The other day I wasn’t feeling well so I plunked down on the couch and said to my daughter, half kidding: “Could you please go and make me some tea and a snack?”. She has never done this and I wouldn’t trust her with the hot tea, but as soon as I said it she got really excited and ran to the kitchen. My husband was there and she asked him to help her get the tea ready and figure out what snack I might want. They came out and brought me some tea, cut up apples and some cheese on a tray. I kissed her and told her it was the best snack ever and she was so excited.
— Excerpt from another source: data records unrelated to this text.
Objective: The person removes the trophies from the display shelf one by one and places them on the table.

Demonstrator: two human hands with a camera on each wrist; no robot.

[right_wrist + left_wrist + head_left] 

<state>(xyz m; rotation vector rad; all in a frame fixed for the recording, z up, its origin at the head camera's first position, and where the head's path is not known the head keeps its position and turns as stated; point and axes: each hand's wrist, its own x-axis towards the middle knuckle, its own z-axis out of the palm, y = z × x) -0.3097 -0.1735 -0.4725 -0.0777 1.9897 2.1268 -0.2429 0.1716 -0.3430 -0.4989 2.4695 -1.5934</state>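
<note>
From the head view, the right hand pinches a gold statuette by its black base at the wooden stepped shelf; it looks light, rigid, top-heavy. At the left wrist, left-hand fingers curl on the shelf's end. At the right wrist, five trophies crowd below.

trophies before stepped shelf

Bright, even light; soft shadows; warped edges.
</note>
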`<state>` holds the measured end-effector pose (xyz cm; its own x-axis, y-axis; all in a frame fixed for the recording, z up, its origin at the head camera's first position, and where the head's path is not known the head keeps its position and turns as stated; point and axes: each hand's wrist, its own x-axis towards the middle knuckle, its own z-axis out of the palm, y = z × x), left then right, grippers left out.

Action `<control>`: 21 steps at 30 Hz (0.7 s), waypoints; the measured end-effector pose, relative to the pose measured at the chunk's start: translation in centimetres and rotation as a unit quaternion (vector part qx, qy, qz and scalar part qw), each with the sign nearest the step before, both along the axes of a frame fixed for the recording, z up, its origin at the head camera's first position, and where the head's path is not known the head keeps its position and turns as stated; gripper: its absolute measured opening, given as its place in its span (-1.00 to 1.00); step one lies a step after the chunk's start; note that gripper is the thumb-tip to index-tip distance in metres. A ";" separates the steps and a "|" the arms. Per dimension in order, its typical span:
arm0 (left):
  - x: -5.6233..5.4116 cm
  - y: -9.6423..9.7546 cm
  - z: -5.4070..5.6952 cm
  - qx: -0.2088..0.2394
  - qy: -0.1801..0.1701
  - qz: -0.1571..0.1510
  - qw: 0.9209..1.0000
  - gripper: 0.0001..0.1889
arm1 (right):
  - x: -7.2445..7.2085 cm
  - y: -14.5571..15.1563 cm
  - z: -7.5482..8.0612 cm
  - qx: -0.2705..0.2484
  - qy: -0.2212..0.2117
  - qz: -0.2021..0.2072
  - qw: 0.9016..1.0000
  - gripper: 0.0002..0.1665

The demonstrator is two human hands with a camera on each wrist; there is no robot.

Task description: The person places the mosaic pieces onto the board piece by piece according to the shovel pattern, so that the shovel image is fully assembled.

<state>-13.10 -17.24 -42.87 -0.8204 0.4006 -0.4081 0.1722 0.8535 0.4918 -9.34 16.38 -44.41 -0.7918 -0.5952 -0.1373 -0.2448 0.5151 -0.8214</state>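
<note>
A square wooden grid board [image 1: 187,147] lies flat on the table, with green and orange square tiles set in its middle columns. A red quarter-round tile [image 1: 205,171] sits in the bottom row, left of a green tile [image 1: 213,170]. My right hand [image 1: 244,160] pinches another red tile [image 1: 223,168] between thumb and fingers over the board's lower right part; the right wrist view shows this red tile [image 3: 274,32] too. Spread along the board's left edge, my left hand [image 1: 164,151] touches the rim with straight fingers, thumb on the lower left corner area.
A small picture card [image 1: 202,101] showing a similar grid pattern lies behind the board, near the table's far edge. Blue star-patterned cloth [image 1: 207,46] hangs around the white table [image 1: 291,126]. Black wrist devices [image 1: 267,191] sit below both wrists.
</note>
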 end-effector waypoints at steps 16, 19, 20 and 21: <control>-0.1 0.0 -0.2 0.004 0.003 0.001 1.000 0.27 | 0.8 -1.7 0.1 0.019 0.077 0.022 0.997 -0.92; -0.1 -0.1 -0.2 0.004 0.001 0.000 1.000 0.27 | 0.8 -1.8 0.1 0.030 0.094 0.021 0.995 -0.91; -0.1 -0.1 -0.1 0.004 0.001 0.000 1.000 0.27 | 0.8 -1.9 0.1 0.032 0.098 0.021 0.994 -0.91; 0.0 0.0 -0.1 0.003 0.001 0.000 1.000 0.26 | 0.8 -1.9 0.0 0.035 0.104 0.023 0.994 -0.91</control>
A few hours later I was in the kitchen finishing up making dinner and she came over and asked me: “Mama, do you want me to make you more tea?” I told her sure, so she went and got my husband, and they repeated the routine from before (she pressed the electric kettle button, he poured, she timed three minutes on the clock for the tea to steep). The next day she asked me again. And it’s now become a regular things she asks me and I don’t know which one of us likes it more.